Legislative Assembly for the ACT: 2002 Week 13 Hansard (21 November) . . Page.. 3880 ..
MS GALLAGHER (continuing):
The committee identified several areas where improvements or changes in government policy could be made to achieve positive outcomes for women. These areas are: the government policy coordination process, the measurement of outcomes, the development of information and data, the role of the ACT Office of Women in directing policy, and, importantly, providing policy focus in relation to isolated and marginalised women.
This is a comprehensive report. There are a great number of recommendations and I am sure we all understand that all cannot be addressed immediately. However, it is a report which I believe will remain relevant for several years to come and should be viewed as such. I know there is a great deal of hope and expectation surrounding this report, particularly from the women's sector, and I hope that this report goes some way to meeting this expectation.
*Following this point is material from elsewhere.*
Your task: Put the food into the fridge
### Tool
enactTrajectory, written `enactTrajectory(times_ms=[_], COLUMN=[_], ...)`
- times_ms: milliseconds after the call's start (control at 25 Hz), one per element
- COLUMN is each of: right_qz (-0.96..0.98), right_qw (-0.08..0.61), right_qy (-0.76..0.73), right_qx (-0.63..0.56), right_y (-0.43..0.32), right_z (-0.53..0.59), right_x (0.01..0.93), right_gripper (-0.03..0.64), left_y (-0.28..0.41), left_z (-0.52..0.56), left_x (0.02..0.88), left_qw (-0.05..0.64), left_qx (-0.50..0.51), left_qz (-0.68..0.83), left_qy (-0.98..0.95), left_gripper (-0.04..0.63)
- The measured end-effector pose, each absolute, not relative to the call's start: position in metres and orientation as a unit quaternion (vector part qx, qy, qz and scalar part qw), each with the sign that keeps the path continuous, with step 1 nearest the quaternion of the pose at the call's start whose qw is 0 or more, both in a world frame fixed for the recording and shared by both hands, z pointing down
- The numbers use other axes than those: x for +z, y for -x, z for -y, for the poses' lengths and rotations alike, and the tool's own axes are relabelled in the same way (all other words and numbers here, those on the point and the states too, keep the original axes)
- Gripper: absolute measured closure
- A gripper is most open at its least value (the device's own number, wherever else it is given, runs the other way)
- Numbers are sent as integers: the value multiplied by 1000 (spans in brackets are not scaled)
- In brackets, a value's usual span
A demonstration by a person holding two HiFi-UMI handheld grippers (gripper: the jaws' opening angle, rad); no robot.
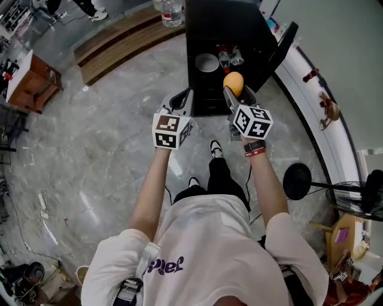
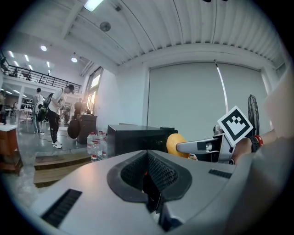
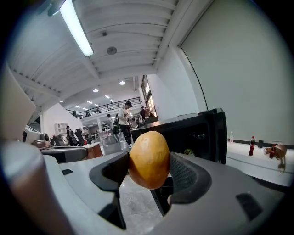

Mr Speaker, the report is the result of the hard work of many. Firstly, thank you to all the women and organisations who contributed to this inquiry. Without their generosity and willingness to contribute, the committee work would have been much harder and the level of information base significantly lower.
As usual, the support and contribution from the committee office was first-rate. David Skinner was a continuous source of information, coordination and ideas. The role of the committee secretary in producing the report is always understated, and I would like to thank David for making my first committee as chair such a smooth process.
I would also like to thank Lesley Wheeler and Judy Moutia for their assistance with this report. Finally, my thanks to my committee colleagues, Helen Cross and Roslyn Dundas, for working together to produce the report that we are all proud of. It was a pleasure to be a member of this committee, and it is with some sadness that this committee dissolves with the tabling of this report.
MRS CROSS (10.48): I echo the words of my committee chair, Ms Gallagher, who was a delight to work with, as was the other committee member, Ms Dundas. We actually had a lot of fun working on this committee.
I am delighted to speak on this report as it gives a very deep analysis of experience and issues that impact on women in the nation's capital. Over the past decade, the percentage of women in our territory has gone up 13 per cent. This means that since 1991, the number of females from the age of birth up to and over 65 has risen to 157,118-5,000 more than the male population. Yet, according to the findings of the report, solving the problems and needs of the territory's women has not kept pace with this increase. Indeed, there is a great deal to be done.
This is particularly evident for those who are of indigenous or culturally and linguistically diverse backgrounds. It is especially evident in the case of young women where matters of sexual and reproductive health are concerned. The committee heard that more needed to be done to reach and teach those women from culturally and linguistically diverse backgrounds. It has therefore recommended an investigation into the provision of more support to community groups.